● TASK TO CARRY OUT
Give back the whole listing exactly as written, pictures excluded.

(DATASET CONTENT)

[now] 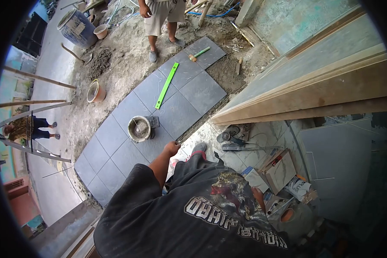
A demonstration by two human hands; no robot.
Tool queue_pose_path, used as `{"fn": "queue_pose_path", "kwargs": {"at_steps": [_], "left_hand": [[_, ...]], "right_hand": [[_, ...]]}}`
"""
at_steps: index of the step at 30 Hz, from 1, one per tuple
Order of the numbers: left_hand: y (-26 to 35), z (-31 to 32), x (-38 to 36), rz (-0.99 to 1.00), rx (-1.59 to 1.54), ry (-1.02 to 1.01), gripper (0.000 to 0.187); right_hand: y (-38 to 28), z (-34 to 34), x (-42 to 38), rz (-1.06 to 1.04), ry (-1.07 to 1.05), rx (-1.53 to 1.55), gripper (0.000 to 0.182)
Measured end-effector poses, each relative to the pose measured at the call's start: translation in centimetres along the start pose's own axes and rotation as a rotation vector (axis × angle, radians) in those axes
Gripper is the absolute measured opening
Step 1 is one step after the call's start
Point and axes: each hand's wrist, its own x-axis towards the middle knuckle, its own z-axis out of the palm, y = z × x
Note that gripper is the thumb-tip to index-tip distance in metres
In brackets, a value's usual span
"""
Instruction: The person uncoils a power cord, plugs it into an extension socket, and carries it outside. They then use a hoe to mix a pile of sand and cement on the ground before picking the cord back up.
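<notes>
My left hand is over the edge of the grey floor tiles, its fingers curled closed. What it holds, if anything, is too small to make out. My right hand hangs low beside my shirt, near a stack of boxes and tiles; its fingers are mostly hidden. In front of my left hand, a bucket of grey mix stands on the tiles. Beyond it lie a bright green spirit level and a mallet with a green handle.
A trowel lies on wet mortar by the far tiles. An angle grinder rests on marbled tile at my right, below a wooden door frame. One person stands beyond the tiles, another behind a ladder. A blue drum and an orange bucket are at left.
</notes>
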Motion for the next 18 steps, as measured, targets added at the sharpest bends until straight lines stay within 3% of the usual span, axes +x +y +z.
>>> {"fn": "queue_pose_path", "kwargs": {"at_steps": [9,10,11,14,15,16,17,18], "left_hand": [[-1.6,-1.1,2.3,0.073,0.055,-0.016,0.034],[-0.4,-1.8,1.5,-0.007,0.02,-0.071,0.034],[-3.6,-0.4,4.6,0.101,0.111,-0.059,0.033],[0.5,-2.1,3.0,-0.06,-0.078,-0.237,0.032],[0.7,-2.1,3.8,-0.026,-0.063,-0.269,0.032],[2.0,-2.5,4.2,-0.006,-0.034,-0.314,0.03],[2.9,-2.4,4.9,0.075,0.049,-0.323,0.028],[6.2,-2.9,3.5,0.114,0.131,-0.392,0.027]], "right_hand": [[2.1,3.0,-1.5,0.001,0.1,0.14,0.035],[2.9,3.6,-0.8,0.002,0.096,0.204,0.035],[4.6,4.0,0.7,0.006,0.104,0.279,0.035],[7.3,5.3,0.0,0.004,0.177,0.427,0.034],[8.6,5.8,0.5,0.014,0.178,0.442,0.035],[10.4,6.4,1.0,-0.068,0.206,0.455,0.033],[14.7,7.4,3.1,-0.3,0.268,0.204,0.033],[13.9,7.5,1.6,-0.083,0.289,0.307,0.035]]}}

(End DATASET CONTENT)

● SOLUTION BELOW
[now] 
A demonstration by two human hands; no robot.
Tool queue_pose_path, used as `{"fn": "queue_pose_path", "kwargs": {"at_steps": [_], "left_hand": [[_, ...]], "right_hand": [[_, ...]]}}`
"""
at_steps: index of the step at 30 Hz, from 1, one per tuple
Order of the numbers: left_hand: y (-26 to 35), z (-31 to 32), x (-38 to 36), rz (-0.99 to 1.00), rx (-1.59 to 1.54), ry (-1.02 to 1.01), gripper (0.000 to 0.187); right_hand: y (-38 to 28), z (-34 to 34), x (-42 to 38), rz (-1.06 to 1.04), ry (-1.07 to 1.05), rx (-1.53 to 1.55), gripper (0.000 to 0.182)
Measured end-effector poses, each relative to the pose measured at the call's start: translation in centimetres along the start pose's own axes and rotation as a rotation vector (axis × angle, radians) in those axes
Gripper is the absolute measured opening
Step 1 is one step after the call's start
Point and axes: each hand's wrist, its own x-axis towards the middle knuckle, its own z-axis out of the palm, y = z × x
Note that gripper is the thumb-tip to index-tip distance in metres
In brackets, a value's usual span
"""
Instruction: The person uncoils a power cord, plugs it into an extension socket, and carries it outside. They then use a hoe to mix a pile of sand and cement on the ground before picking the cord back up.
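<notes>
My left hand is over the edge of the grey floor tiles, its fingers curled closed. What it holds, if anything, is too small to make out. My right hand hangs low beside my shirt, near a stack of boxes and tiles; its fingers are mostly hidden. In front of my left hand, a bucket of grey mix stands on the tiles. Beyond it lie a bright green spirit level and a mallet with a green handle.
A trowel lies on wet mortar by the far tiles. An angle grinder rests on marbled tile at my right, below a wooden door frame. One person stands beyond the tiles, another behind a ladder. A blue drum and an orange bucket are at left.
</notes>
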Motion for the next 18 steps, as measured, targets added at the sharpest bends until straight lines stay within 3% of the usual span, axes +x +y +z.
>>> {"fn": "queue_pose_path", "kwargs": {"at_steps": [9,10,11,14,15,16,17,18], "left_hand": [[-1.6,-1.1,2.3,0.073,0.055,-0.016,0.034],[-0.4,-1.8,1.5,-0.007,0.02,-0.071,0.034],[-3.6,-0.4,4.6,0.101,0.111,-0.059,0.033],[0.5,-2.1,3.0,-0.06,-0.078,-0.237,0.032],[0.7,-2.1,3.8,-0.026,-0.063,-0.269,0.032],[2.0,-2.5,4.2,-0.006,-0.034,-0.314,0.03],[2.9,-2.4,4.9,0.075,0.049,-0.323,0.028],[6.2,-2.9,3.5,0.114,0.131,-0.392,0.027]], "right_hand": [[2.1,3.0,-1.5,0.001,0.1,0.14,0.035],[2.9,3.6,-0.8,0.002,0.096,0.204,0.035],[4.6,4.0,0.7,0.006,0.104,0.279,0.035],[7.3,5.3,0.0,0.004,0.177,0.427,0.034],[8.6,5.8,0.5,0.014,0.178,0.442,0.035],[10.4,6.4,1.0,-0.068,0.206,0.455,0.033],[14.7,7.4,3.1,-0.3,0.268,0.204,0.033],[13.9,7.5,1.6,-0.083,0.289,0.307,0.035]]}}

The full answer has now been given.